Leave out pictures; repeat exactly the lines from the "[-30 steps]" line through the last of the data below.

*** Opening of SOURCE RECORDS ***

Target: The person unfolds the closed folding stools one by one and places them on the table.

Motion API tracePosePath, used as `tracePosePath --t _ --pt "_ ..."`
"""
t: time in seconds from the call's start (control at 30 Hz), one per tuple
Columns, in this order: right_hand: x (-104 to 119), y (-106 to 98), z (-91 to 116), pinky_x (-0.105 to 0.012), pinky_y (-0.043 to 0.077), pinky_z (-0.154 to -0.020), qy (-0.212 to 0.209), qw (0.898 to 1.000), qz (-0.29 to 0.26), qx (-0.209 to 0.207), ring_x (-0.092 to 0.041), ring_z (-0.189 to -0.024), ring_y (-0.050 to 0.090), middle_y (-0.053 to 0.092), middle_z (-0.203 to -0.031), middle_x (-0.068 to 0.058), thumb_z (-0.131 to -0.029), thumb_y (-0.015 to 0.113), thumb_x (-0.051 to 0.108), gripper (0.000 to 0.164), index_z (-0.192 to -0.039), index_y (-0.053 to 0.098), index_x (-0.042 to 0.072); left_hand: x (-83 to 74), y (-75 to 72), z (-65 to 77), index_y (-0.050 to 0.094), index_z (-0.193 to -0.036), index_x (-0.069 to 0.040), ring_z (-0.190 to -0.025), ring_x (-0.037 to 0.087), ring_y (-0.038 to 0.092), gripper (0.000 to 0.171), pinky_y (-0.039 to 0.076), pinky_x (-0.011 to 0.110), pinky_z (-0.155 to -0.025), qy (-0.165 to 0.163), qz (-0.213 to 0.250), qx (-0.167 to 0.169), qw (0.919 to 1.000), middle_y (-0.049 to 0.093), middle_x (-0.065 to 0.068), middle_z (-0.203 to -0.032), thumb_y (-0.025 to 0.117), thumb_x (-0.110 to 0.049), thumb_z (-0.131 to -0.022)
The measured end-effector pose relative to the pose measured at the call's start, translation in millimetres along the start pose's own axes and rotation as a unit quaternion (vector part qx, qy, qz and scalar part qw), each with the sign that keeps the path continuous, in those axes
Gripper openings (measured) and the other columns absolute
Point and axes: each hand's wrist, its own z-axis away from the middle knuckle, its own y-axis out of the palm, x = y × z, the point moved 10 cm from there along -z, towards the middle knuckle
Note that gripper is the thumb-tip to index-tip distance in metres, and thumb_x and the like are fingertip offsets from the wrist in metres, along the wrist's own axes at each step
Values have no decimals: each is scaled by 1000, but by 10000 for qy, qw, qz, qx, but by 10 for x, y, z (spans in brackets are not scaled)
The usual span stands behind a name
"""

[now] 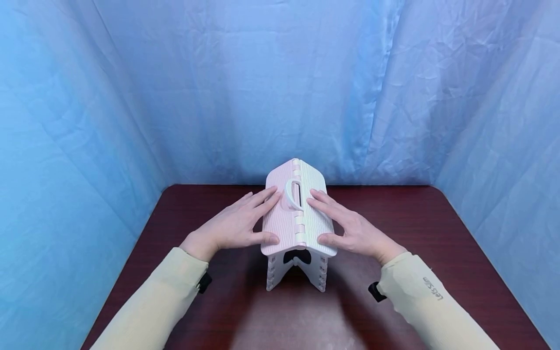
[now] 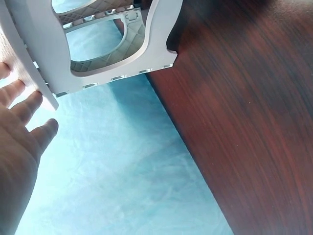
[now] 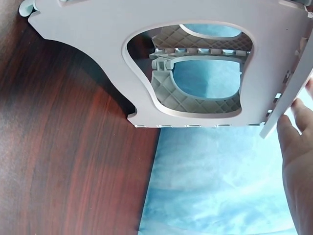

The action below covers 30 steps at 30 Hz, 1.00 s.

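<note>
A white folding step stool (image 1: 317,226) stands on the table with its top bent up along the middle hinge, like a low roof. An oval carry handle (image 1: 289,195) sticks up beside a slot at the ridge. My left hand (image 1: 238,221) lies with spread, nearly straight fingers on the left half of the top. On the right half, the fingertips and thumb of my right hand (image 1: 356,228) rest the same way. Both wrist views show the stool's side panels (image 2: 112,73) (image 3: 264,88) with large cut-outs and ribbed inner parts.
The stool stands on a dark reddish-brown wooden table (image 1: 210,311). Blue cloth curtains (image 1: 280,87) hang behind the table and along both sides. Dark bands (image 1: 377,291) sit at the cuffs of the light sleeves (image 1: 153,296).
</note>
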Motion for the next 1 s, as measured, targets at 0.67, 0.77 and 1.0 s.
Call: tracePosePath --t 0.67,0.77,1.0 --pt "15 -14 68 -52 28 -122 30 9988 470 159 -22 -157 17 19 -170 8 -95 71 46 78 -161 31 35 -30 -18 30 25 -163 -15 -155 22 24 100 18 51 -127 -84 -285 92 9995 24 7 -169 56 -75 -90" --pt "14 -11 84 -48 25 -124 -35 9985 522 153 -23 -157 17 19 -170 7 -95 71 45 77 -161 32 34 -42 -19 34 26 -163 -16 -155 22 24 99 18 51 -127 -55 -372 54 9993 25 7 -169 56 -76 -89" --pt "18 0 113 -40 20 -126 -147 9978 621 155 -26 -157 17 21 -170 4 -95 70 44 76 -160 34 32 -52 10 55 25 -163 -17 -156 23 22 99 19 53 -126 -63 -509 96 9986 23 6 -169 53 -78 -90"
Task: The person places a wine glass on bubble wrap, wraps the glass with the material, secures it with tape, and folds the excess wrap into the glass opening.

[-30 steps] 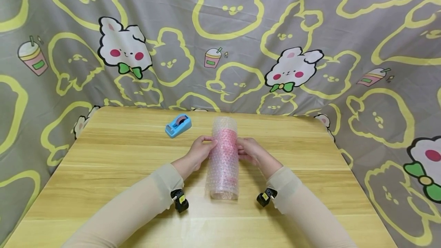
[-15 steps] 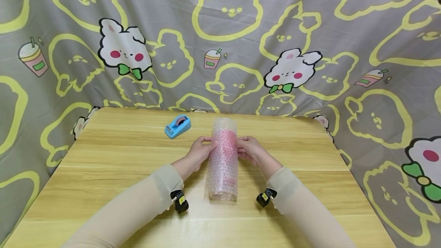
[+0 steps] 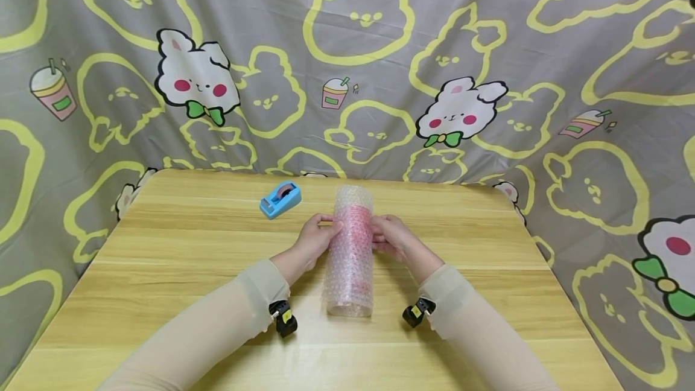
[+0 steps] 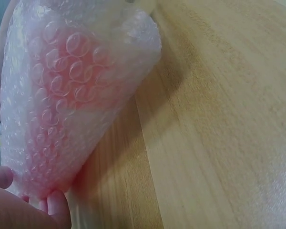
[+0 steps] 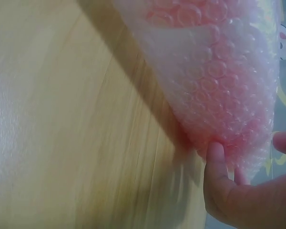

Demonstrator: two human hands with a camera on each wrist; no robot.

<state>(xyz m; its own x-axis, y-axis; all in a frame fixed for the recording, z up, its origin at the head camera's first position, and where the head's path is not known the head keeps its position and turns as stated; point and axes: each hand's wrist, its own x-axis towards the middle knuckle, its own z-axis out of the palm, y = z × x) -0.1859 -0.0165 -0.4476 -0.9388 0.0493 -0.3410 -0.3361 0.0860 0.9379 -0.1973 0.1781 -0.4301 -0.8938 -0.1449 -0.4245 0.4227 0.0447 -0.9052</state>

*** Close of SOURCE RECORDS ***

■ SOLUTION:
[-30 steps] 
[-15 steps] 
[+0 steps] 
[+0 steps] 
[+0 steps] 

Demonstrator: two human hands with a camera on each wrist; no robot.

<state>(xyz m; its own x-axis, y-axis; all in a frame fixed for the recording, z up, its origin at the head camera's first position, and where the head's path is not known the head keeps its position and turns as stated; point and axes: each hand's wrist, its own x-axis towards the middle knuckle, its own z-axis out of the palm, y = z × x) -0.1859 -0.0165 -0.4476 -0.9388 0.0493 -0.3410 -0.3361 0.0860 0.9379 -0.1973 0.1781 -0.4301 -0.8938 -0.1449 -0.4245 0.4227 0.0447 -0.9052</state>

No further output is required, since the answer is complete.